Sabato scorso, 25 febbraio, Papa Francesco ha ricevuto in udienza privata la Comunità di Capodarco in occasione del 50° anniversario della sua nascita; occasione che era già stata celebrata, con la regia di Enrico Mentana, l’11 e il 12 novembre 2016 a Capodarco di Fermo. C’ero anch’io, sia a Capodarco che a Roma, con la mia comunità. A volte queste udienze sono di pura cortesia: evenienza peraltro improbabile con Francesco, che il senso serio della vita lo coglie anche nei momenti più formali. Non è stato di pura cortesia l’incontro tra il vecchio Papa che si muove in un’atmosfera di giovinezza perenne e Capodarco: 14 comunità sparse per l’Italia e all’estero, uno dei frutti più succosi del Concilio, a mente degli storici di settore.

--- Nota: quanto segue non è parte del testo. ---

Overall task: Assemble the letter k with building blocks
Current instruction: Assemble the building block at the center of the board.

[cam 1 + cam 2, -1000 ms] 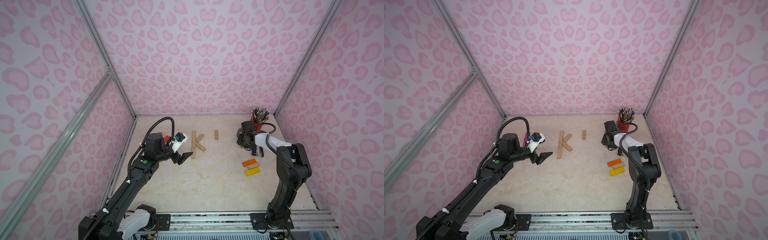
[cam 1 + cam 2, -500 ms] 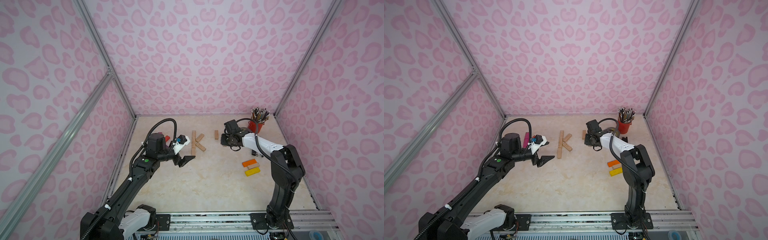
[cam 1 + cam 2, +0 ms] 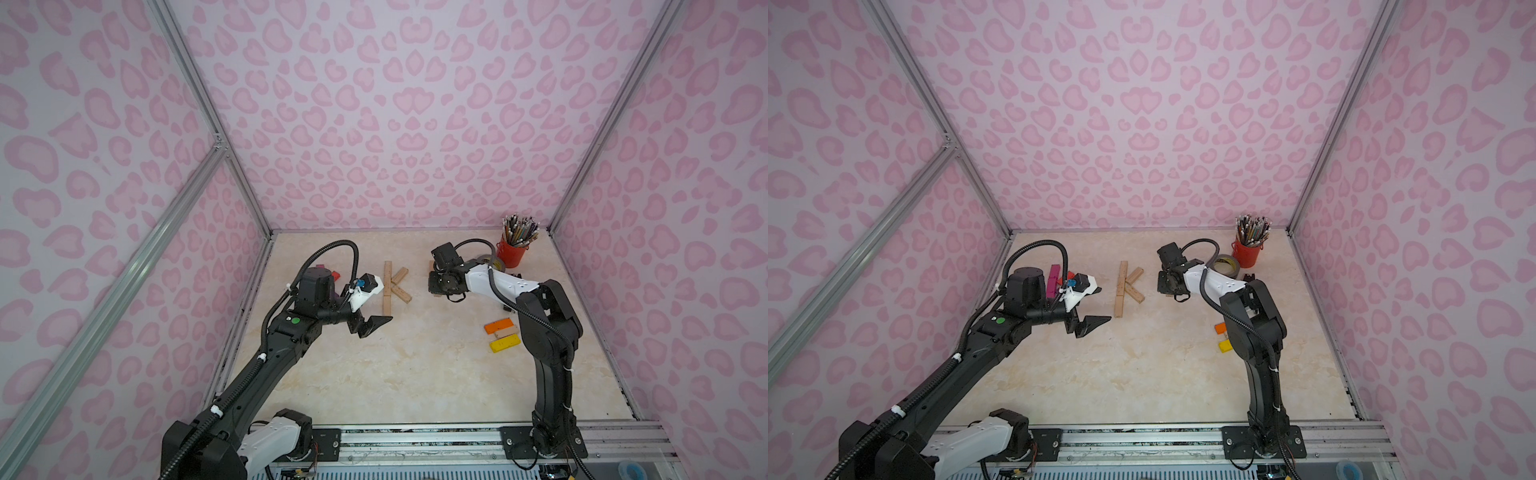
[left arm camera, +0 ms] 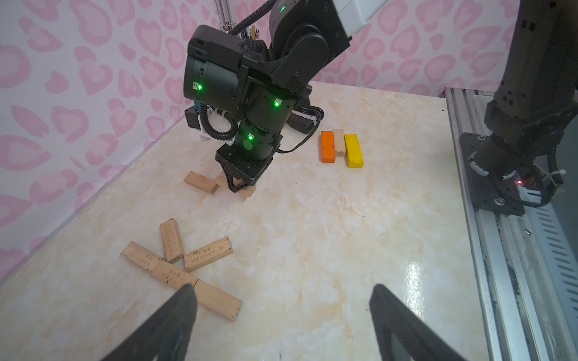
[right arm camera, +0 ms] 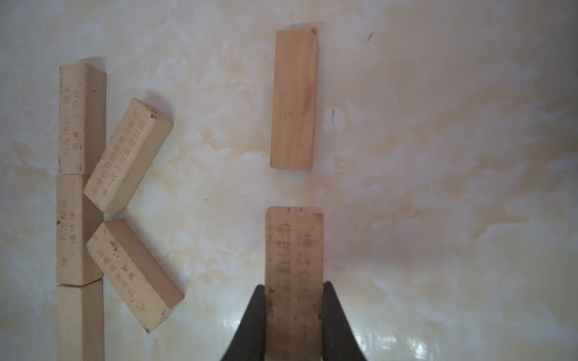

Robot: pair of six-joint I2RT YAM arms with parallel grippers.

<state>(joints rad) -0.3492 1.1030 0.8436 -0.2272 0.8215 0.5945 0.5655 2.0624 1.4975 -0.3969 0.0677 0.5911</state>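
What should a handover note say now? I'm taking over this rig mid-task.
Left gripper: open, empty, near the foot of the K.
Right gripper: shut on a wooden block, in line with a loose wooden block, not touching it.
Done: K laid out, three-block spine, upper diagonal, lower diagonal.
Spare: orange block and yellow block near the right arm; magenta block behind the left arm.
Left: probably just set that block down and retreat.

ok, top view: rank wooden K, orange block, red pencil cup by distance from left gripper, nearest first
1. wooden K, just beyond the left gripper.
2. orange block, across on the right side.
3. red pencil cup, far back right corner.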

Quattordici comunità, qualche acciacco, molto futuro in cascina. La parole che Francesco ci ha detto sono state molto belle: le trovate sull’Osservatore Romano. Ma molto belle e incisive sono state anche le richieste avanzate a nome di tutti noi dal presidente nazionale don Vinicio Albanesi. Prima proposta: “Non dare peso, Papa Francesco, alle critiche che ti vengono mosse. Sono uomini piccoli, quelli che le lanciano, ‘farisei’. Scribi? No, scribi no, perché sono ignoranti. Ma noi ti vogliamo bene, molto bene”.
Seconda proposta: “Continua, Papa Francesco, la tua denuncia dell’ingiustizia che domina il mondo. Grazie anche e soprattutto a te, deve essere una spina nel fianco di tutti gli uomini di buona volontà il solo pensiero che l’1 per cento della popolazione mondiale spadroneggia sul 99 per cento delle risorse”.
Terza proposta: “Ti chiediamo di dare corpo al tuo progetto di diaconato femminile. Nella Chiesa sono molte le donne di alto profilo culturale, teologico e morale. Molte, con una spiritualità intensa almeno quanto quella degli uomini di Chiesa migliori, ma di qualità diversa. Suore, educatrici, assistenti socio-sanitarie, frequentatrici assidue della parrocchia”.
Già. Ci ripenso e mi convinco che anche nelle nostre comunità di vita condivisa e autogestita sarebbero di grande importanza diaconesse animatrici di comunità. Un’ennesima figura di operatrice sociale? Sì, ma di una caratura diversa, com’è diverse la solidarietà insita nella nostra natura rispetto al primato dell’emarginato che il Signore Gesù ci chiede oggi di trasformare da opera buona a caposaldo dell’ecclesiologia teologica.